NNX ResNet Basic Block

Why this matters

The ResNet basic block (He et al., 2015) is the most influential architectural primitive of the past decade. The trick: instead of asking each block to learn H(x) directly, ask it to learn the residual F(x) = H(x) - x, then output F(x) + x. The skip connection makes very deep nets trainable — gradients flow back through the identity path even when F(x) is tiny or saturated.

Same trick powers Transformer blocks (you’ve already used it: every x + Sublayer(x) is a residual). ResNet was the original.

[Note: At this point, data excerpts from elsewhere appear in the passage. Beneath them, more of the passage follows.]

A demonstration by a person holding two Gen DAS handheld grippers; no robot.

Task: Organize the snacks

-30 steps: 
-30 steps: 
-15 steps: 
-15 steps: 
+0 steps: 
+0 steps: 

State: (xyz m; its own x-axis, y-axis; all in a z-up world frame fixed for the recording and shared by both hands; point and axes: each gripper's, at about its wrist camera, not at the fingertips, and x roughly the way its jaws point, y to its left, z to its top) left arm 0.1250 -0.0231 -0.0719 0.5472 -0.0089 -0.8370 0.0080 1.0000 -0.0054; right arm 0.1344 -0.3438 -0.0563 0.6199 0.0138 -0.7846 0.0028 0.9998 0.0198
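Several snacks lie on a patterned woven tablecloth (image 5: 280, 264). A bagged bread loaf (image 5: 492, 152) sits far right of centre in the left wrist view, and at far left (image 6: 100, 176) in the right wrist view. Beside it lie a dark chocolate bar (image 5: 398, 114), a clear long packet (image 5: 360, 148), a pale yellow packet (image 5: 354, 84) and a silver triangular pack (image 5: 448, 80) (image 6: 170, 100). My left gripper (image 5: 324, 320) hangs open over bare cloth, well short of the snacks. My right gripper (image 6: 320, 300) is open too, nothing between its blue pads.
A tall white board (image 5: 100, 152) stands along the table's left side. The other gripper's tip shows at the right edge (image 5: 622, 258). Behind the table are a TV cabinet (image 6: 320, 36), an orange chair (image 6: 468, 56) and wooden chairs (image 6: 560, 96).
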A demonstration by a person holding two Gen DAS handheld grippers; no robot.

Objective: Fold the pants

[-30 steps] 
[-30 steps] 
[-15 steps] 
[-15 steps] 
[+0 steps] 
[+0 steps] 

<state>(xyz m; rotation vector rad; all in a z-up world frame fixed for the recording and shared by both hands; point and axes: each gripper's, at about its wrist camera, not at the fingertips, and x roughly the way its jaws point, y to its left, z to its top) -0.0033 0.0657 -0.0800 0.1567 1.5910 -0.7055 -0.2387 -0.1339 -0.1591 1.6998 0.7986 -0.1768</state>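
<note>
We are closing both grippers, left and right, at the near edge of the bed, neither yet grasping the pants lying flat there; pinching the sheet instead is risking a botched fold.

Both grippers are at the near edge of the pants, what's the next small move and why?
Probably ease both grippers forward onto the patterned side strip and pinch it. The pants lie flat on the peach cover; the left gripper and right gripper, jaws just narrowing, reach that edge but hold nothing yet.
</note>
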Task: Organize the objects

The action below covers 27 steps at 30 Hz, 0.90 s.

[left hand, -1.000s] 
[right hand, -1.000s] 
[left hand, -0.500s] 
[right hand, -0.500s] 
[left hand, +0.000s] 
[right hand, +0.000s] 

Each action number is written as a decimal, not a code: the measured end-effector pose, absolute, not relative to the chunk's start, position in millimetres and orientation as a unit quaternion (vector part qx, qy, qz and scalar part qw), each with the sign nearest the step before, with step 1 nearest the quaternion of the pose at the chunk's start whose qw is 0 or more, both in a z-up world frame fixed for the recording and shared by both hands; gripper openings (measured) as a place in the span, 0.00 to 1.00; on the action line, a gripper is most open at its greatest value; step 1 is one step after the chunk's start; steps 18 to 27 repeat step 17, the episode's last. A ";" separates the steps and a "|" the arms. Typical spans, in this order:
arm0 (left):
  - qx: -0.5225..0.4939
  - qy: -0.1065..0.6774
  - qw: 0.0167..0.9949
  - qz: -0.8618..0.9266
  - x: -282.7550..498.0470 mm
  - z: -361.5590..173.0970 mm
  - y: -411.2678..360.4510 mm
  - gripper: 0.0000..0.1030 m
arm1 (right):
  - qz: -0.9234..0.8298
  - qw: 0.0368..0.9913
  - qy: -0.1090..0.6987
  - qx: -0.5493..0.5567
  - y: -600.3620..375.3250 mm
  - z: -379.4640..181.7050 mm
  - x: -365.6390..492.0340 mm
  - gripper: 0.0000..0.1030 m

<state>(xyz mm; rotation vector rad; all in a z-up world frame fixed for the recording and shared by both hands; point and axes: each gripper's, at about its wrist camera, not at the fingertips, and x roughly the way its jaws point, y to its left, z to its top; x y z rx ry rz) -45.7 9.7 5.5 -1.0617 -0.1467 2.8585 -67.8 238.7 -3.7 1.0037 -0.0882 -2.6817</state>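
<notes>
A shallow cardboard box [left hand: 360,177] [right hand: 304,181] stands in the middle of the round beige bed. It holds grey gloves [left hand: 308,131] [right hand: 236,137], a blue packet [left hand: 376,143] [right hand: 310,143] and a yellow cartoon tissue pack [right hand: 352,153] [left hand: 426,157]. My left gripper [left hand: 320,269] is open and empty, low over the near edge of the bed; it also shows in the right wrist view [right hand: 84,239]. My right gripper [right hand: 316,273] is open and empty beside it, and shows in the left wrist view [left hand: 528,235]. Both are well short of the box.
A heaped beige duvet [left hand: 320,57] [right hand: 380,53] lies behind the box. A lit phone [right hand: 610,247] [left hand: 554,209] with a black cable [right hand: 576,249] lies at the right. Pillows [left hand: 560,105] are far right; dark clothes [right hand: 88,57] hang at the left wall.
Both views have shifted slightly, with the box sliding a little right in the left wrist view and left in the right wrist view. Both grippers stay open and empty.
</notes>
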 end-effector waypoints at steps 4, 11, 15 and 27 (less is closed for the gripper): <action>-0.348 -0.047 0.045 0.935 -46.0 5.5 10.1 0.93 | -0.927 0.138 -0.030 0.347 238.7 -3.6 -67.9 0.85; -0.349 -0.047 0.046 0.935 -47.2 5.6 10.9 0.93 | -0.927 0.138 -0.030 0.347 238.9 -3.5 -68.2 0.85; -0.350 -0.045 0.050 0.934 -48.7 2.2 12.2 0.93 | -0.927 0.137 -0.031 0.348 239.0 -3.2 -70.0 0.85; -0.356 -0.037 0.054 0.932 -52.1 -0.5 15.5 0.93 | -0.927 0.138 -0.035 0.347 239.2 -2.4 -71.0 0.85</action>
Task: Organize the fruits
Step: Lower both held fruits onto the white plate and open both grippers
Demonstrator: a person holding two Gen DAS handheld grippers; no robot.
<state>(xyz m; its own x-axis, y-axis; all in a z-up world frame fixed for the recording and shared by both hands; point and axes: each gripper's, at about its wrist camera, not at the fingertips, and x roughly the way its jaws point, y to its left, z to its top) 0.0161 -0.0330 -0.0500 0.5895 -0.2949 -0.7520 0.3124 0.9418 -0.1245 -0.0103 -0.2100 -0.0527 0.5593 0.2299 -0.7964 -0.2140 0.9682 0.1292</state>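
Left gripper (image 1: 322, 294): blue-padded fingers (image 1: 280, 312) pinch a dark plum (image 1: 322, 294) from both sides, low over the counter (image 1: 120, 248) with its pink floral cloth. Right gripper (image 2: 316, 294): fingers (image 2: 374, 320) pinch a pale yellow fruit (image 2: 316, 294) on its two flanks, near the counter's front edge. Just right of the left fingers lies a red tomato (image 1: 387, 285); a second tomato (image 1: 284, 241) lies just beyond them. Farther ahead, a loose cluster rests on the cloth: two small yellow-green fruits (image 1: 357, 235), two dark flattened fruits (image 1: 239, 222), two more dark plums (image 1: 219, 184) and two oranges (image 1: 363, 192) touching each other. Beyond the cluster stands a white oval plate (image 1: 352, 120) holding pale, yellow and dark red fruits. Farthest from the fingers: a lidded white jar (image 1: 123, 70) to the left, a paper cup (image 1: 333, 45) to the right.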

The basic block: two Conv-BN-ReLUs with a skip

x ──> Conv3x3 ─> BN ─> ReLU ─> Conv3x3 ─> BN ─> + ─> ReLU ─> out
  │                                              │
  └──────────────────────────────────────────────┘  (skip)

Five steps:

conv1 (3x3, stride 1, SAME padding, in/out = features),
bn1 over channel dim,
ReLU,
conv2 (3x3, stride 1, SAME padding, in/out = features),
bn2 over channel dim,
add the skip (x itself),
final ReLU.

Note ReLU is INSIDE the residual on the first conv but the SECOND ReLU is AFTER the skip-add. That’s the original “v1” placement. Modern variants (PreAct ResNet, etc.) move things around; we use the canonical v1 here.

nnx makes BatchNorm easy

nnx.BatchNorm(num_features, rngs=rngs) is the built-in. Call it with use_running_average: bool to switch train/eval. In Linen you’d have to declare mutable=["batch_stats"] and manage (out, updates) return tuples — in nnx the running statistics mutate in place when use_running_average=False, so calling the block is just block(x, use_running_average=False).

For BatchNorm on (H, W, C) input, the channel dimension is -1 by default and the running stats live as nnx.Variables sized (C,).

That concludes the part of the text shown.